So, my life has turned out pretty great, and I have the comforting thought that I probably won’t live long enough to see the world get blown up or a neo-Hitler arise from the Far Right. (How far do you think Hitler would have gotten if his party was named the Tee-Party instead of Nationalsozialistische Deutsche Arbeiterpartei? I still regret that our American Partiers did not keep the name “Teabaggers” after they found out what it meant. That would have been so delicious.)

But—where was I?—the past (like the center of our planet) still exists, no matter how deeply it has been buried or “forgotten.” I’m not sure I understand what the subconscious really is and how it works—it’s like being controlled by an invisible government (and the visible one is bad enough). I already “understand” my past in words and pictures, but I expect somehow to be able to embody the whole time-driven story that is me, the equivalent of 7.5 miles down, where it’s really, really hot and more mush than solid.
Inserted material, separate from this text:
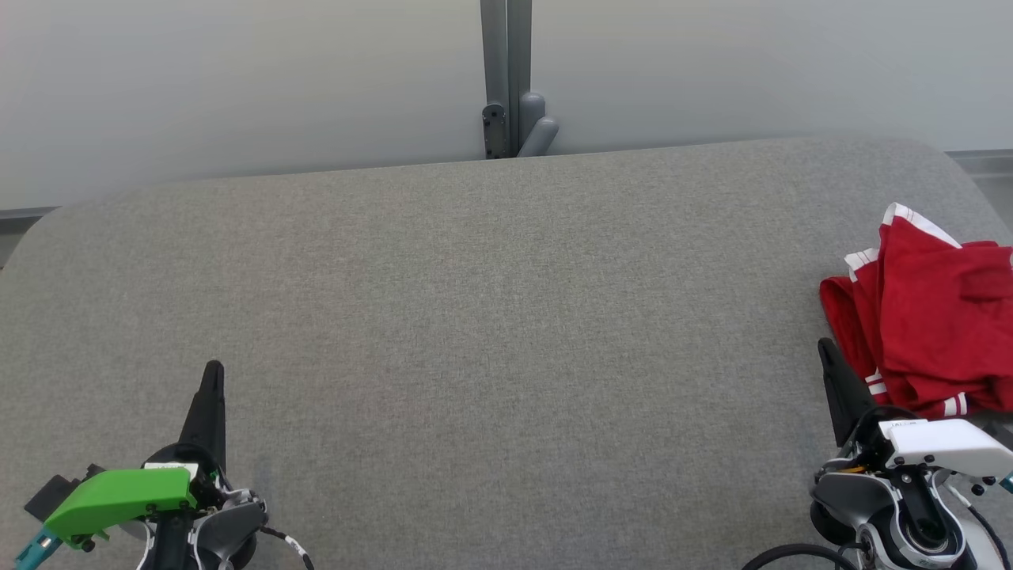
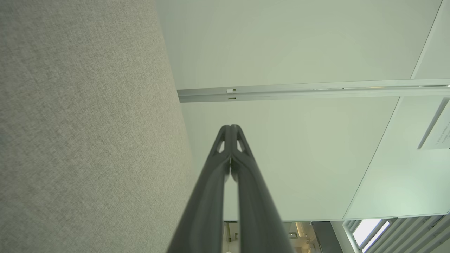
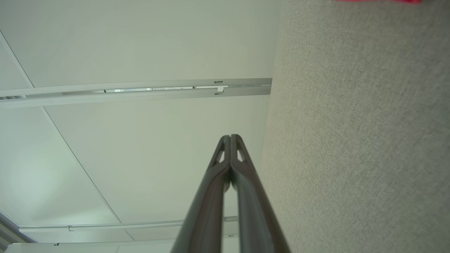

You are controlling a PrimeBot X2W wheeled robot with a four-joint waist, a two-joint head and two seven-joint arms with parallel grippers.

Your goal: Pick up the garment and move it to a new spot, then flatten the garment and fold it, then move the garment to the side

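Grey tabletop (image 1: 506,317) spreads between left tool (image 1: 214,369) and right tool (image 1: 824,346), both pinched closed; red garment (image 1: 926,317) crowds its right edge.

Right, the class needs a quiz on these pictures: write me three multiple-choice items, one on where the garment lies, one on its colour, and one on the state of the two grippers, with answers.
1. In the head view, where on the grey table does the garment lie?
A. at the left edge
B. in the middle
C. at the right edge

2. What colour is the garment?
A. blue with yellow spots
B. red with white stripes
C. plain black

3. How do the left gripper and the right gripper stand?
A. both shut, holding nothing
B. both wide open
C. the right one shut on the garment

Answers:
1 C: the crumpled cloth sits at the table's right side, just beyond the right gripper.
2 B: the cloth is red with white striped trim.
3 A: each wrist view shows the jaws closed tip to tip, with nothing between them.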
I don’t think I need to go the whole 4,000 mental miles to the center—where, surely, I understand now, there would have to be “sky,” wouldn’t there? because there is so much we can’t see, haven’t examined, haven’t even imagined—right beneath our feet / brain / what-have-you.

For lots of reasons, we prefer to look to our sky—the one that’s above us, readily visible, no drilling required—for the pie or the salvation, the “something bigger than ourselves” whether we call it god or our higher self. Wouldn’t it be great to have an eternal substitute mother or father, someone / something so big and powerful that it would never die, and therefore we would never die? It would be the answer to everything, wouldn’t it? And that’s what we want, the answer to everything. Because who can live on this razor’s edge of life-and-death with nothing to hold on to but a sharp, painful knowledge that it will all end one day. As Woody Allen said, “Life is full of misery, loneliness, and suffering—and it’s all over much too soon.”

I guess what I’m trying to say is that I want to be whole—not a hole filled with a mystery too far down to reach. I want to experience my full potential, not limp along on the fire road just because it’s wide and smooth. But that means going down, down into the deep forest or a series of dark caves or a me-shaped hole in the ground, looking to find the mythical sky or the plastic hot mess, whatever it turns out to be.

So I’ve told you the metaphor, and you can find out more about the Kola Superdeep Borehole if you’re interested. By the way, they found water down there (H2 and O molecules) and “microfossils” from bacteria billions of years old. So the drilling wasn’t a failure, just full of surprises. Like our own personal depths, I suppose.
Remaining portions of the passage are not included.